Saturday, 16 October 2021

Beech tree turned into swap shop for lockdown walkers

Beech tree turned into swap shop for lockdown walkers

A TREE in Old Copse Wood in Sonning Common has been decorated with old compact discs and painted pebbles for walkers to admire and exchange.

The large beech can be found in the woodland near Bishopswood sports ground in Horsepond Road but no one seems to know who started the trend.

Ingrid Johnston-Leene, 40, and her children, Lucas and Lily, found the tree on one of their daily walks at the start of the latest lockdown and decided to add their own decorations. 

“We must have walked past the tree a couple of times before we noticed it was decorated,” said Mrs Johnston-Leene, a garden designer from Peppard Common.

“It has a few CDs hanging from the branches encouraging people to swap painted stones.

“The kids were very excited and wanted to take some home but I told them to wait until they could bring their own to exchange first.” 

Lucas, seven, and Lily, five, painted stones from their garden with hearts, polka dots and glitter to put under the tree and Mrs Johnston-Leene’s husband, Chris, painted a yellow minion from Despicable Me. “It was just to cheer people up,” said Mrs Johnston-Leene. “Painting has been a fun lockdown activity and as the tree is on the other side of the woods from where we live, it encourages the kids to walk further.

“We are still swapping stones now and our neighbours have got involved and have been going down there to take a look.” 

Mrs Johnston-Leene believes the tree decorating may have been started during the first lockdown last year.

She said: “The tree has been posted on social media so more people know about it now.
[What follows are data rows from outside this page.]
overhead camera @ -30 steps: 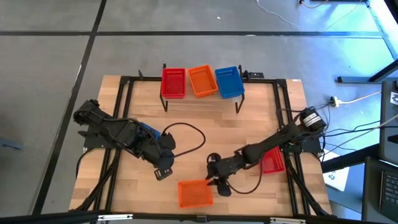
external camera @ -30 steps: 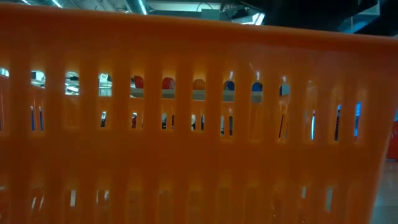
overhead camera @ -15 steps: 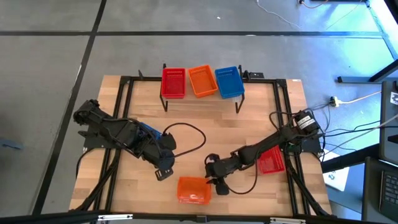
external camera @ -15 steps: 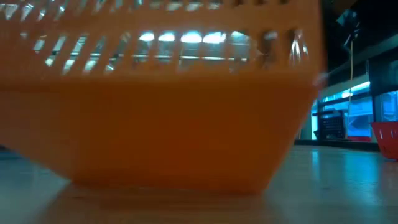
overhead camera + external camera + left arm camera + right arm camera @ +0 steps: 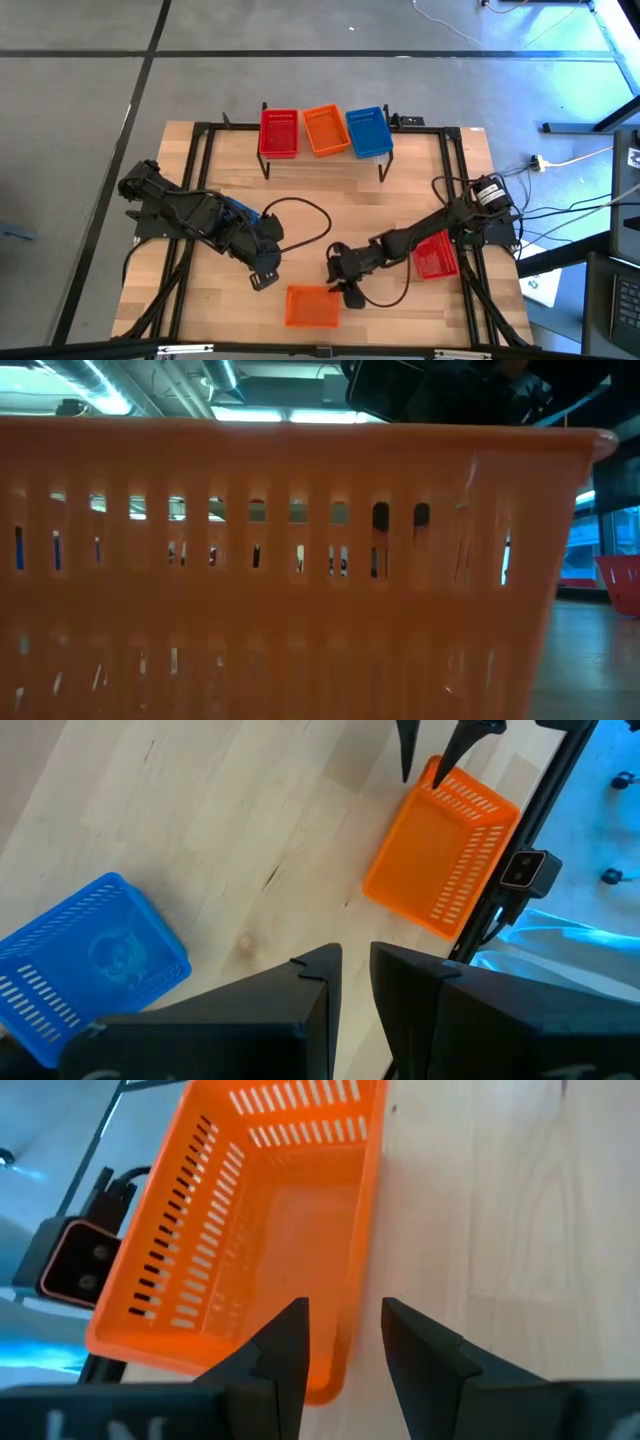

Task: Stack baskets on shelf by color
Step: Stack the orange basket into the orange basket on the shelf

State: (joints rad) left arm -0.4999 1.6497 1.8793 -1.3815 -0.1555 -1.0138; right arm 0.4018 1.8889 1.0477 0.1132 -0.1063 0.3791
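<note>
An orange basket (image 5: 312, 306) stands upright on its base near the table's near edge and fills the low view (image 5: 300, 560). My right gripper (image 5: 345, 288) is open at the basket's right side. In the right wrist view one finger (image 5: 285, 1335) is inside the basket (image 5: 250, 1230) and the other outside, with the long wall between them untouched. My left gripper (image 5: 263, 278) is shut above bare table, left of the basket. A blue basket (image 5: 240, 211) lies under the left arm. A red basket (image 5: 436, 256) sits beneath the right arm.
The shelf, on black legs (image 5: 383, 165), stands at the far edge and carries red (image 5: 279, 132), orange (image 5: 324, 130) and blue (image 5: 368, 131) baskets side by side. A black cable (image 5: 310, 215) loops over the middle of the table. Black frame rails run along both sides.
Half a second ago the orange basket was tipped up with its underside toward the near edge. It has dropped back and stands level on its base. My right gripper has shifted slightly toward the table's far edge and left.
</note>
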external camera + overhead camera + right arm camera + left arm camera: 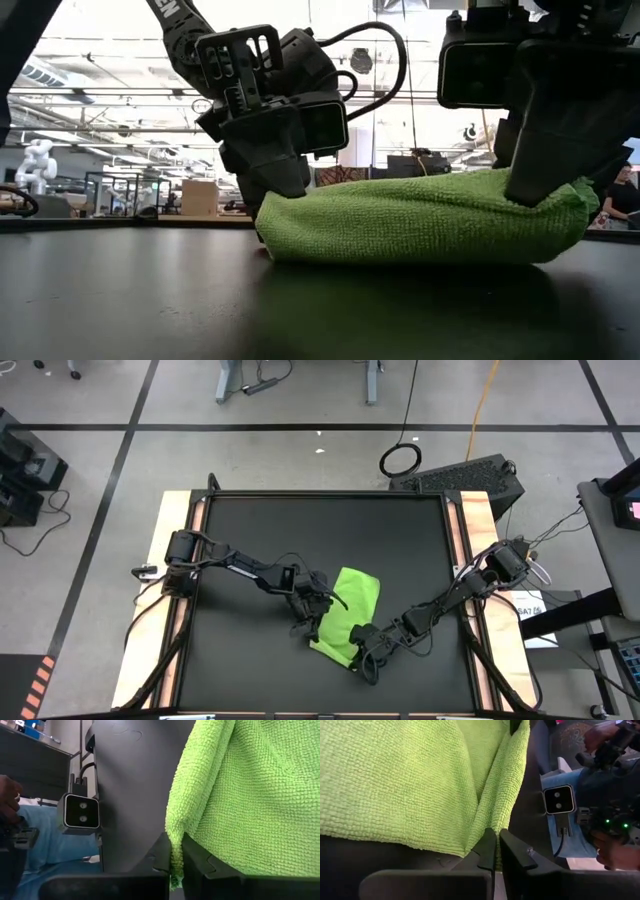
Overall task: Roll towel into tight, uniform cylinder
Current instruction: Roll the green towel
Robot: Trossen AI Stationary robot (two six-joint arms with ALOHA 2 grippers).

The last time we visited, someone had added stones with these amazing faces showing different expressions — it’s great.”

Mrs Johnston-Leene has been helping to home-school her children while Peppard primary remains closed due to the pandemic. 

She said: “It’s going well and the school has been fantastic.

“The kids really miss school but staff have been doing live lessons so the children can see their teachers and friends, which is important for them.”